In each case, the Replace action will not result in the loss of [Remote Key] values.

Each key in the source data is represented by a value in the list of source values. When a Source Field is mapped to a Destination Field that has key mapping enabled, the MDM Import Manager loads value mapping from the table of remote keys rather than from the map, automatically mapping each Source Value to a Destination Value if the source/destination value pair exists in the key mapping (similar to the way value mappings are restored when a map file is loaded).

[Remote Key] can be used as a record matching field. Each source record will match one destination record if a key mapping exists for the source remote key, and each remote key is associated with a single destination record during the matching step. If no matching record is found and the Create option is selected, the remote key will be associated with the newly created record. All details regarding the Key Mapping functionality can be found in the MDM Reference Guides.

Also verify the particular need of the Key Mapping feature for each repository object and disable it where it is not required. The Key Mapping can be activated any time at later stages of the solution development.

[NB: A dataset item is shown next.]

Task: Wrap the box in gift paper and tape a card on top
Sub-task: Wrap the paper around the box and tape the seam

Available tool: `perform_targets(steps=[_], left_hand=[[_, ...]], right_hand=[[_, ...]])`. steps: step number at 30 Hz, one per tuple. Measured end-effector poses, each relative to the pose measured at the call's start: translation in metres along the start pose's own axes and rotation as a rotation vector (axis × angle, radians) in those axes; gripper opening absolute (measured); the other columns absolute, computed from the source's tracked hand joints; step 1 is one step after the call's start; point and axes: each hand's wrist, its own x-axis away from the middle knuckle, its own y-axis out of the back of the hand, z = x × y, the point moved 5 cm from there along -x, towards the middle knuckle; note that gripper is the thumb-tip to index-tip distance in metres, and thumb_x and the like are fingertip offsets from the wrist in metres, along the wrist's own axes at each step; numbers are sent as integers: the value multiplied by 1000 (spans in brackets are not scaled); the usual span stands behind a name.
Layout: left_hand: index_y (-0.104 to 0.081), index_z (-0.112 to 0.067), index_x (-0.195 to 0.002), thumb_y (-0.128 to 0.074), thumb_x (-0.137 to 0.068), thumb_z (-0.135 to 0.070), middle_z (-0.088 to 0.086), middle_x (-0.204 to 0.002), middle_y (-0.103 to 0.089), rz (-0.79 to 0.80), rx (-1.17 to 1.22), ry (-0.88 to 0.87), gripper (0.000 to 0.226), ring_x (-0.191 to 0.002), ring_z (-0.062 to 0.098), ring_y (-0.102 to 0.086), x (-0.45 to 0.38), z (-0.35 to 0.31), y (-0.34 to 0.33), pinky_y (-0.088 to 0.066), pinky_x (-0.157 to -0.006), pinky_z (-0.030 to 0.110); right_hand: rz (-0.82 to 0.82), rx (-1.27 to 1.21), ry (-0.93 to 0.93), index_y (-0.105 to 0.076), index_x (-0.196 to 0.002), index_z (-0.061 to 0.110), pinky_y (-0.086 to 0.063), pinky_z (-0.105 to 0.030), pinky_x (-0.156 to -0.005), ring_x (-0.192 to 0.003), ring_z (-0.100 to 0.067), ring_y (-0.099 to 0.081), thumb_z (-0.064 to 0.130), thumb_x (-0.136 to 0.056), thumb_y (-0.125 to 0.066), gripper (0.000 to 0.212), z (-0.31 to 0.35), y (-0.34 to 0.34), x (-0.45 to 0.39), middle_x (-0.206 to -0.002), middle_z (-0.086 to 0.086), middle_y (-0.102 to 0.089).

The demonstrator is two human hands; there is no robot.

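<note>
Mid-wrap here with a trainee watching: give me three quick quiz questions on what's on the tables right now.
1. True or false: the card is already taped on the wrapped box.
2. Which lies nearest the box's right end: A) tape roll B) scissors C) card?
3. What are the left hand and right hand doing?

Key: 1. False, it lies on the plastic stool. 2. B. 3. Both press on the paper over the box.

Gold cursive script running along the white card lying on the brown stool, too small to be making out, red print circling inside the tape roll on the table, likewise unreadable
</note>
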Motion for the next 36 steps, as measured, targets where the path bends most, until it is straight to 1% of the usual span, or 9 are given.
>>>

Common mistakes at Field level

The following pointws are related to tables’ fields and at fields’ property setting usage (e.g. keyword search, sort indexing, search tab), identification of unnecessary fields (use of fill rate analysis) and verification of field types usage.

8: Change Tracking activation for many fields

For some reason or the other, in most of the MDM implementations, to quickly enable auditablity of the MDM repository, the Change Tracking functionality is enabled for a significant amount of fields. While there would be an obvious business requirement to have it in place, but because of the possible negative impact on the MDM Server performance from the change tracking activation, the number of enabled fields should be kept as small as possible.

Caveat: Enabling a significant number of fields for the Change Tracking will negatively impact the performance of all operations updating data in the repository in case such data imply many change tracking activities.

What to do: In general, it is recommended to enable as small number of fields for the Change Tracking as possible to reduce the negative impact on the performance of all data update operations (import and maintenance).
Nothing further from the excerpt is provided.